Every time Hudson runs a build it provides a report of each TODO item so that we have an up to date, highly visible record of any outstanding items that need improved.
Great question. This bothers me a lot, too - and most of the time I'm the sole person responsible for prioritizing issues in my own projects (yep, small business).
I found out that the problem that needs to be fixed is usually just a subset of the problem. IOW, the customer that needs an urgent fix does not need the whole problem to be solved, just a part of it - smaller or larger. That sometimes enables me to create a workaround that is not solution to the complete problem but just to the customer's subset and that allows me to leave the bigger issue open in the issue tracker.
That may of course not apply at all to your work environment :(
This reminds me of the story of "CTool". In the beginning CTool was put forward by one of our devs, I'll call him Don, as one possible way to solve the problem we were having. Being an earnest hard-working type, Don plugged away and delivered a working prototype. You know where I am going with this. Overnight, CTool became a part of the company work flow with an entire department depending on it. By the second or third day, bitter complaints started streaming in about CTool's shortcomings. Users questioned Don's competence, commitment and IQ. Don's protests that this was never supposed to be a production app fell on deaf ears. This went on for years. Finally, someone got around to re-writing the app, well after Don had departed. By this time, so much loathing had become attached to the name CTool that naming it CTool version 2 was out of the question. There was even a formal funeral for CTool, somewhat reminiscent of the copier (or was it a printer?) execution scene in Office Space.
Some might say Don deserved the slings and arrows for not making it go right to fix CTool. My only point is that saying you should never hack out a solution is probably unjustifiable in the Real World. But if you are the one to do it, tread cautiously.
Get it in writing (an email). So when it becomes a problem later management doesn't "forget" that it was supposed to be temporary.
Make it visible to the users. The more visible it is the less likely people are going to forget to go back and do it the right way when the crisis is over.

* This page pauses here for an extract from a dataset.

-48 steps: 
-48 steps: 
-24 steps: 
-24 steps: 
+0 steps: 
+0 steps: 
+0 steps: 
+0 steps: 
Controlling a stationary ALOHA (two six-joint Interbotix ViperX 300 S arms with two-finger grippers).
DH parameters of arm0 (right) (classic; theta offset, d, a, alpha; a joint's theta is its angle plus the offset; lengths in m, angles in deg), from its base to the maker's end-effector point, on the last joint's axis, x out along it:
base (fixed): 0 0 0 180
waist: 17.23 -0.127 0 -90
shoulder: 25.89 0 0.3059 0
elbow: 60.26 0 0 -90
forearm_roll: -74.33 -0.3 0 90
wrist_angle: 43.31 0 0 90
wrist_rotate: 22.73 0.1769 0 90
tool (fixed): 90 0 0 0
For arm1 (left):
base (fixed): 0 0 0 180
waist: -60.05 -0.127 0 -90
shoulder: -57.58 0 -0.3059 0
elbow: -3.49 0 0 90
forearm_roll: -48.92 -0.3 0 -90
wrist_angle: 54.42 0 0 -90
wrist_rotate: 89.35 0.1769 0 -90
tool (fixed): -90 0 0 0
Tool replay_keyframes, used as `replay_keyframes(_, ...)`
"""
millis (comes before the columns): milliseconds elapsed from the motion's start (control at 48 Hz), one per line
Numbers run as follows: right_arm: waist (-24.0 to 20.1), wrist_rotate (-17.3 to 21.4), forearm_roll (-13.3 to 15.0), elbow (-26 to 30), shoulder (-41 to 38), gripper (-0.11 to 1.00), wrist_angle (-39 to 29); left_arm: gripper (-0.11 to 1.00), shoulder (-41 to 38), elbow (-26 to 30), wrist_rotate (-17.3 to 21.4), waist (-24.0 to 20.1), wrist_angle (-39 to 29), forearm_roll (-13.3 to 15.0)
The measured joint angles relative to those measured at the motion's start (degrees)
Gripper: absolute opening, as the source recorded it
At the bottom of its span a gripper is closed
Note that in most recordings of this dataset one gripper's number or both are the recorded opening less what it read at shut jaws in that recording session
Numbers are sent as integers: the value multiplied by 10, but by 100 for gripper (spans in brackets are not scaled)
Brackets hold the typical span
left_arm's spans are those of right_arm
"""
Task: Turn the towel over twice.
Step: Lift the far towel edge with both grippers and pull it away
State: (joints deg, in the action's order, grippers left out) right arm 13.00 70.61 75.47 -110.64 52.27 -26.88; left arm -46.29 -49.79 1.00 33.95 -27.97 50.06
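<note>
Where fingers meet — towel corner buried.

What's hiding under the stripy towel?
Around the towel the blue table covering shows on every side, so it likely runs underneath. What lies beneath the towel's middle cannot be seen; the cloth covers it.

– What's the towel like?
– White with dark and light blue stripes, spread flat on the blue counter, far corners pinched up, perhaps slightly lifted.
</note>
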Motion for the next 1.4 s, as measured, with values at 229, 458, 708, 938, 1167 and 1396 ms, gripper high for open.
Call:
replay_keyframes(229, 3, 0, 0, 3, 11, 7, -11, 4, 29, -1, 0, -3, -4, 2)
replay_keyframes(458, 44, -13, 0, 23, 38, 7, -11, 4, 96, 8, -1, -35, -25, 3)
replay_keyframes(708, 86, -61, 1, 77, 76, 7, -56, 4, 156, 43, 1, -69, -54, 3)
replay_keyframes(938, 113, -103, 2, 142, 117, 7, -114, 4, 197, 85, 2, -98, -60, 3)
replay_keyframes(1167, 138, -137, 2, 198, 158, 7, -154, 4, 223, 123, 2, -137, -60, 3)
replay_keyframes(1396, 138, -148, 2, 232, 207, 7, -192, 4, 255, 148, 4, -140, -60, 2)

Negotiate before the temp solution is in place for a project, resources, and time lines to get the real fix in. Work for the real solution should probably begin as soon as the temp solution is finished.
You file a second very descriptive bug against your own "fix" and put a to-do comment right in the affected areas that says, "This area needs a lot of work. See defect #555" (use the right number of course). People who say "don't put in a hack" don't seem to understand the question. Assume you have a system that needs to be up and running now, your non-hack solution is 8 days of work, your hack is 38 minutes of work, the hack is there to buy you time to do the work and not lose money while you're doing it.

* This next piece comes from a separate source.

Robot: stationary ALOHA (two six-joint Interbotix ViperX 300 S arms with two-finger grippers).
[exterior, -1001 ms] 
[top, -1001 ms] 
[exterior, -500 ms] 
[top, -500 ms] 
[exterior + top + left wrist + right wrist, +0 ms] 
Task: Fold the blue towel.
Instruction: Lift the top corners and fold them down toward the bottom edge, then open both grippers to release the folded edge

Now you still have to get your customer or management agree to schedule the N*100 minutes of time required to do the real fix in addition to the N minutes needed now to fix it. If you must refuse to implement the hack until you get such agreement, then maybe that's what you have to do, but I've worked with some understanding people in that regard.
The real price of introducing a quick-fix is that when someone else needs to introduce a 2nd quick fix, they will introduce it based on your own quick-fix. So, the longer a quick-fix is in place, the more entrenched it will become. Quite often, a hack takes only a little bit longer than doing things right, until you encounter a 2nd hack which builds on the first.

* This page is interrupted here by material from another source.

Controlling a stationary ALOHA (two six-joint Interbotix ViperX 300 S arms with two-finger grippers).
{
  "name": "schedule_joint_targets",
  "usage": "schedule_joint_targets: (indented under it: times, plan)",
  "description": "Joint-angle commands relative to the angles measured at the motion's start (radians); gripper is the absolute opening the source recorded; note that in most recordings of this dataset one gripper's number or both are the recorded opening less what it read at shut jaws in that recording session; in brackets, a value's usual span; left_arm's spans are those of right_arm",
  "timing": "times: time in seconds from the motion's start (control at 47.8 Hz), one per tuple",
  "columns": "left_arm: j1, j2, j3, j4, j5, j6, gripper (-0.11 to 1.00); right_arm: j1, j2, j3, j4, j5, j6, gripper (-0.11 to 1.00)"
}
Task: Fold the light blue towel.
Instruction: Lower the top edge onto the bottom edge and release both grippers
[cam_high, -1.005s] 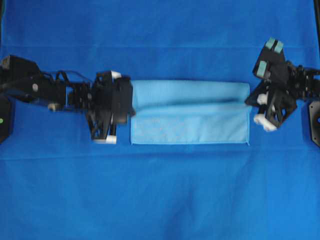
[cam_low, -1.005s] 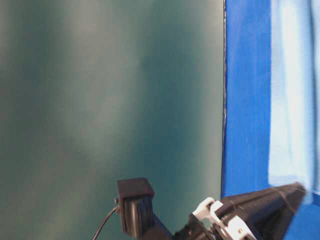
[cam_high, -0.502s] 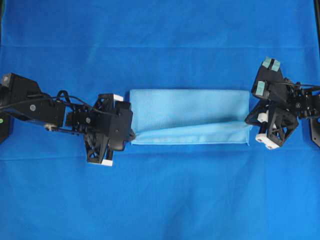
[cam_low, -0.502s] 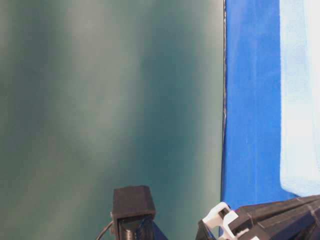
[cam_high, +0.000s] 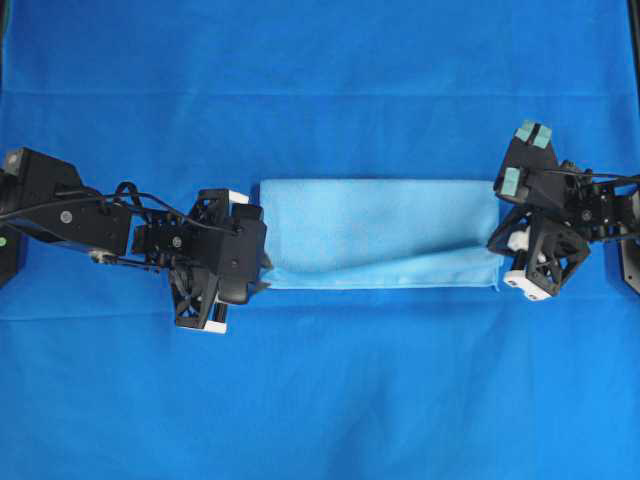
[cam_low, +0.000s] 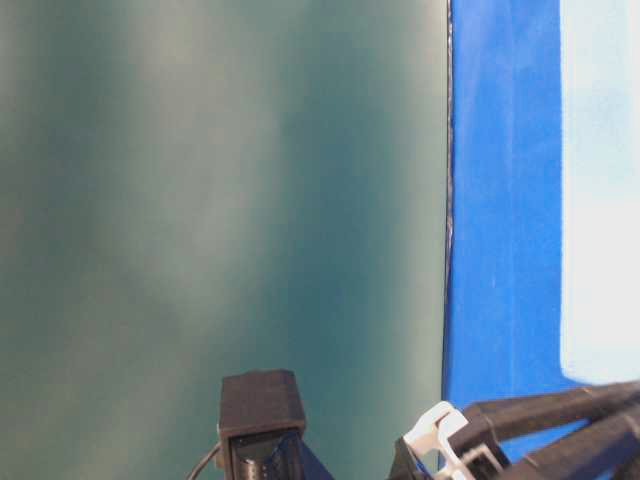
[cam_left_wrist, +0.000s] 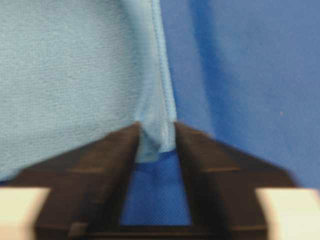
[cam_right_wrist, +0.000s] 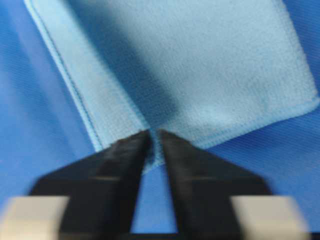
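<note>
Light blue towel (cam_high: 380, 232): woven microfibre, stitched hem, folded rectangular strip.

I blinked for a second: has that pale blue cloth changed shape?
Yes. The light blue towel has been folded again: its near edge now lies farther up the table cloth, leaving a narrower strip.

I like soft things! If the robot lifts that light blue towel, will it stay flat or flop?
Probably flop: the light blue towel is thin and lies folded, its near layer sagging unevenly. It bunches between the left fingers, so likely soft and light.
</note>
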Motion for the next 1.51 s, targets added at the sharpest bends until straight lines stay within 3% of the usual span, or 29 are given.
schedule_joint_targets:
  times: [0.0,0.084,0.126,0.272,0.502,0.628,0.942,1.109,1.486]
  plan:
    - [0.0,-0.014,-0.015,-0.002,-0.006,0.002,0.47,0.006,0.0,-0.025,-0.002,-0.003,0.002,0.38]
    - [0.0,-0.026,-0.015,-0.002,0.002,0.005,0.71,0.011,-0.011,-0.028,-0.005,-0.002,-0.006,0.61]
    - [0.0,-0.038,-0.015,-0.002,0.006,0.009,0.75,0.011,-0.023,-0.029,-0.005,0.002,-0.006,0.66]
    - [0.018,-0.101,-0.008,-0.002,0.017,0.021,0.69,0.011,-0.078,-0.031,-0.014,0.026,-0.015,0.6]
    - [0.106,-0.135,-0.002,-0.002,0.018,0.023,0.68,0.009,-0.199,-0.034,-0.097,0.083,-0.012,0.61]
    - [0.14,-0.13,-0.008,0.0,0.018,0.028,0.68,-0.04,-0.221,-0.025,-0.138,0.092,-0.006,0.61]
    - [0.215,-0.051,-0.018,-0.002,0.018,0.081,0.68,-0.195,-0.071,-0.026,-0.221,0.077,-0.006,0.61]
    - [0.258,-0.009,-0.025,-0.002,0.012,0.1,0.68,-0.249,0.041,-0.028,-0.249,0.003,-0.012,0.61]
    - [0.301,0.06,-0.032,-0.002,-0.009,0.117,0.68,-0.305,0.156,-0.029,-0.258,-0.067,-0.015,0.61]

So, obviously it is (or seems to be) sometimes necessary to introduce a quick fix.
One possible solution, assuming your version control supports it, is to introduce a fork from the source whenever you make such a hack. If people are encouraged to avoid coding new features within these special "get it done" forks, then it will eventually be more work to integrate the new features with the fork than it will be to get rid of the hack. More likely, though, the "good" fork will get discarded. And if you are far enough away from release that making such a fork will not be practical (because it is not worth doing the dual integration mentioned above), then you probably shouldn't even be using a hack anyways.
A very idealistic approach.
A more realistic solution is to keep your program segmented into as many orthogonal components as possible and to occasionally do a complete rewrite of some of the components.
A better question is why the hacky solution is bad. If it is bad because it reduces flexibility, ignore it until you need flexibility. If it is bad because it impacts the programs behavior, ignore it and eventually it will become a bug fix and WILL be addressed. If it is bad because it looks ugly, ignore it, as long as the hack is localized.
Some solutions I've seen in the past:
Mark it with a comment HACK in the code (or similar scheme such as XXX)
Have an automatic report run and emailed weekly to those that care which counts how many times the HACK comments appear
Add a new entry in your bug tracking system with the line number and description of the right solution (so the knowledge gained from the research before writing the hack isn't lost)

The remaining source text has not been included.